With prospects of an early, accelerated approval for Roche’s Alzheimer’s disease candidate gantenerumab looking diminished, the drugmaker has launched a new four-year trial in the hope of building its case for the drug.
The new placebo-controlled SKYLINE study will enrol 1,250 people aged 60 to 80 with the earliest biological signs of Alzheimer’s – in other words signs of amyloid accumulation in the central nervous system – but no cognitive impairment.
The aim is to see whether the anti-amyloid antibody can slow disease progression over a four-year follow-up period, which means the readout of the study will still be several years away.
Roche is collaborating on the study – billed as a “secondary prevention” trial – with the Banner Alzheimer’s Institute, Massachusetts General Hospital and the University of Southern California Alzheimer’s Therapeutic Research Institute.
There had been speculation last year that Roche would move ahead with a quick filing for gantenerumab after Biogen got a controversial accelerated approval for Aduhelm (aducanumab) using amyloid clearance as a surrogate endpoint, although that was downplayed by the company.
It has since indicated it will wait for the results of two pivotal trials in early (prodromal to mild) Alzheimer’s – GRADUATE 1 and 2 – that are due to read out in the fourth quarter of this year, before making a decision on filing.

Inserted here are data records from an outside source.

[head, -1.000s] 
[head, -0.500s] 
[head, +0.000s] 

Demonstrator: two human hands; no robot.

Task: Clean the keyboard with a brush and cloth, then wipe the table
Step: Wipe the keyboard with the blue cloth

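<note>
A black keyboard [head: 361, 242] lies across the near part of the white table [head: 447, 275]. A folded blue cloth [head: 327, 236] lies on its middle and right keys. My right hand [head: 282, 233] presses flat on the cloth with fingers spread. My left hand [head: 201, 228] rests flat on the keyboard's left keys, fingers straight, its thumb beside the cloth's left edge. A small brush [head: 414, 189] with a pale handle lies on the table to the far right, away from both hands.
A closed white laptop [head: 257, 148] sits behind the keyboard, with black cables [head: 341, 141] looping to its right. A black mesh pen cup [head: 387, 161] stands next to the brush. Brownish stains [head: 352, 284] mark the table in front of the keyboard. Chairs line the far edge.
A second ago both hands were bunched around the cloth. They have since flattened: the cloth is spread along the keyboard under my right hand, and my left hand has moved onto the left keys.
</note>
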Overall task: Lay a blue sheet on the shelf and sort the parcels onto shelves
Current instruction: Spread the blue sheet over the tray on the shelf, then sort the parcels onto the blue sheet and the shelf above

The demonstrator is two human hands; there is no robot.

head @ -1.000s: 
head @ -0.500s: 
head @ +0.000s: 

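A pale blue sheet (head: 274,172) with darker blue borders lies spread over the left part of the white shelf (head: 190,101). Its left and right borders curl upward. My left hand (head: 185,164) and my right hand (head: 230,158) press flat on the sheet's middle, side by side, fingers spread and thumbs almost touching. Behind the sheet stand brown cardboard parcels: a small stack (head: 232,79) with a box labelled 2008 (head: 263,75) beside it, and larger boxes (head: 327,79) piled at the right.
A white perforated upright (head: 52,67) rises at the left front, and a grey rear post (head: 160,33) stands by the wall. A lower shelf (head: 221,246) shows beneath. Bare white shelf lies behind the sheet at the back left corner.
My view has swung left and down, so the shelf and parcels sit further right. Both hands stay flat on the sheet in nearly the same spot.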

Eli Lilly meanwhile has already started a rolling application for its amyloid drug donanemab based on phase 2 results, but pushed back its plans to complete the filing after a draft decision by Medicare to limit coverage of Aduhelm and other drugs in the class to approved clinical trials. It will now wait for the results of the phase 3 TRAILBALZER-ALZ 2 next year.
Biogen and Eisai have also kicked off a rolling application for their second amyloid antibody lecanemab – ahead of the results of clinical data from the pivotal CLARITY AD study, also due in the second half of this year – and Eisai said today it had gone down the same route in Japan.
The decision to launch another phase 3 trial shows that Roche is willing to play the long game, and gamble more money on gantenerumab in the hope that the role of anti-amyloid drugs will become clearer in the coming years.
The track record of the drug isn’t encouraging however, as gantenerumab has previously failed a phase 3 trial in Alzheimer’s patients with early signs of cognitive impairment in 2014, causing Roche to shelve the drug, only to resurrect it three years later.
In 2020, it also missed the mark in a study involving people with an early-onset, inherited form of Alzheimer’s disease.
One factor in gantenerumab’s favour is that it can be administered by subcutaneous injection rather than intravenous infusion, allowing to be administered by the patient at home every one or two weeks. For comparison, Aduhelm is dosed once a month at a clinic at least 21 days apart.